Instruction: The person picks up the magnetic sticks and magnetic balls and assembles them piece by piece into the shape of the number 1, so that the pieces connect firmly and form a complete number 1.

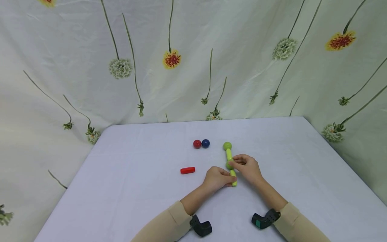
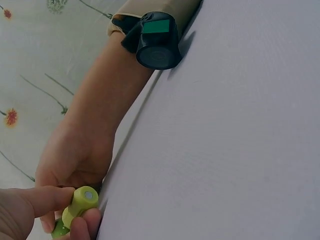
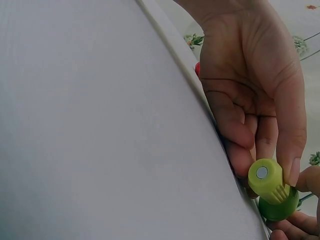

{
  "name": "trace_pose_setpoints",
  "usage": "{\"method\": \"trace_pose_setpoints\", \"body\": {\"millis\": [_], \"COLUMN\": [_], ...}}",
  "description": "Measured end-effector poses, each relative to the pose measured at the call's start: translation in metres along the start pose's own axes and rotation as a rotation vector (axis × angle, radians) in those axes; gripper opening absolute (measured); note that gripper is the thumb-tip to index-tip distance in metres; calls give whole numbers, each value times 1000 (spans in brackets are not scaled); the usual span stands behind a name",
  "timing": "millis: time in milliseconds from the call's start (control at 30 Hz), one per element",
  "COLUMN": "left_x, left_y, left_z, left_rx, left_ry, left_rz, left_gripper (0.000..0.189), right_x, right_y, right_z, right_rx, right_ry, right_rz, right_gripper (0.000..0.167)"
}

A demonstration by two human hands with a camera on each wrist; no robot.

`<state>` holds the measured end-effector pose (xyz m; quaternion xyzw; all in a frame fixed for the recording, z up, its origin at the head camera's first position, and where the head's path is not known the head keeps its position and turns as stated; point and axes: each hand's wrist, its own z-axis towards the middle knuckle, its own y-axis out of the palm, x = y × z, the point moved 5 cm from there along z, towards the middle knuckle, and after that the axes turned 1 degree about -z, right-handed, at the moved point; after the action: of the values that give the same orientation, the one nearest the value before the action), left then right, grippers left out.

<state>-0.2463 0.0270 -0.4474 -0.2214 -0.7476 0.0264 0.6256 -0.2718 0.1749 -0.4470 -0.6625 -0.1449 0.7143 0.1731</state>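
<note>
My left hand (image 1: 216, 178) pinches a short yellow-green magnetic rod (image 2: 84, 199) between thumb and fingers; a round grey metal disc shows in its free end. The rod's other end meets a green ball (image 3: 275, 210), which my right hand (image 1: 246, 167) grips with its fingertips. Beyond that ball a second yellow-green rod (image 1: 228, 154) runs away from me to another green ball (image 1: 227, 146). Together they form a nearly straight line over the right half of the table. Fingers partly cover the held ball.
Left of my hands a red rod (image 1: 187, 170) lies on the white-covered table (image 1: 145, 151). Farther back a red ball (image 1: 197, 144) and a dark blue ball (image 1: 205, 143) sit side by side. A flower-patterned cloth (image 1: 242, 84) hangs behind the table.
</note>
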Motion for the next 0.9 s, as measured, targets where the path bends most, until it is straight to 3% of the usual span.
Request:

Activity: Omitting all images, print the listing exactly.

Answer area:
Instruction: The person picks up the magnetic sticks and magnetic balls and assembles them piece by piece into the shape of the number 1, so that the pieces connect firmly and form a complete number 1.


{
  "name": "trace_pose_setpoints",
  "usage": "{\"method\": \"trace_pose_setpoints\", \"body\": {\"millis\": [_], \"COLUMN\": [_], ...}}",
  "description": "Measured end-effector poses, each relative to the pose measured at the call's start: translation in metres along the start pose's own axes and rotation as a rotation vector (axis × angle, radians) in those axes; gripper opening absolute (measured); note that gripper is the thumb-tip to index-tip distance in metres; calls give whole numbers, each value times 1000 (spans in brackets are not scaled); the usual span stands behind a name",
  "timing": "millis: time in milliseconds from the call's start (control at 30 Hz), one per element",
  "COLUMN": "left_x, left_y, left_z, left_rx, left_ry, left_rz, left_gripper (0.000..0.189), right_x, right_y, right_z, right_rx, right_ry, right_rz, right_gripper (0.000..0.167)"
}

A demonstration by two human hands with a camera on each wrist; no robot.

`<state>` holds the measured end-effector pose (xyz m; quaternion xyzw; all in a frame fixed for the recording, z up, its origin at the head camera's first position, and where the head's path is not known the head keeps its position and turns as stated; point and axes: each hand's wrist, its own z-axis towards the middle knuckle, its own y-axis out of the palm, x = y × z, the point moved 5 cm from there along z, towards the middle knuckle, and after that the axes turned 1 degree about -z, right-handed, at the moved point; after the action: of the values that give the same orientation, the one nearest the value before the action), left then right, grippers left out.

<state>-0.2463 0.0270 -0.4474 -0.2214 -0.7476 0.0264 0.6256 -0.2718 0.1749 -0.4470 -0.6625 -0.1449 0.7143 0.1731</state>
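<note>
My left hand (image 1: 216, 178) pinches a short yellow-green magnetic rod (image 2: 84, 199) between thumb and fingers; a round grey metal disc shows in its free end. The rod's other end meets a green ball (image 3: 275, 210), which my right hand (image 1: 246, 167) grips with its fingertips. Beyond that ball a second yellow-green rod (image 1: 228, 154) runs away from me to another green ball (image 1: 227, 146). Together they form a nearly straight line over the right half of the table. Fingers partly cover the held ball.
Left of my hands a red rod (image 1: 187, 170) lies on the white-covered table (image 1: 145, 151). Farther back a red ball (image 1: 197, 144) and a dark blue ball (image 1: 205, 143) sit side by side. A flower-patterned cloth (image 1: 242, 84) hangs behind the table.
</note>
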Motion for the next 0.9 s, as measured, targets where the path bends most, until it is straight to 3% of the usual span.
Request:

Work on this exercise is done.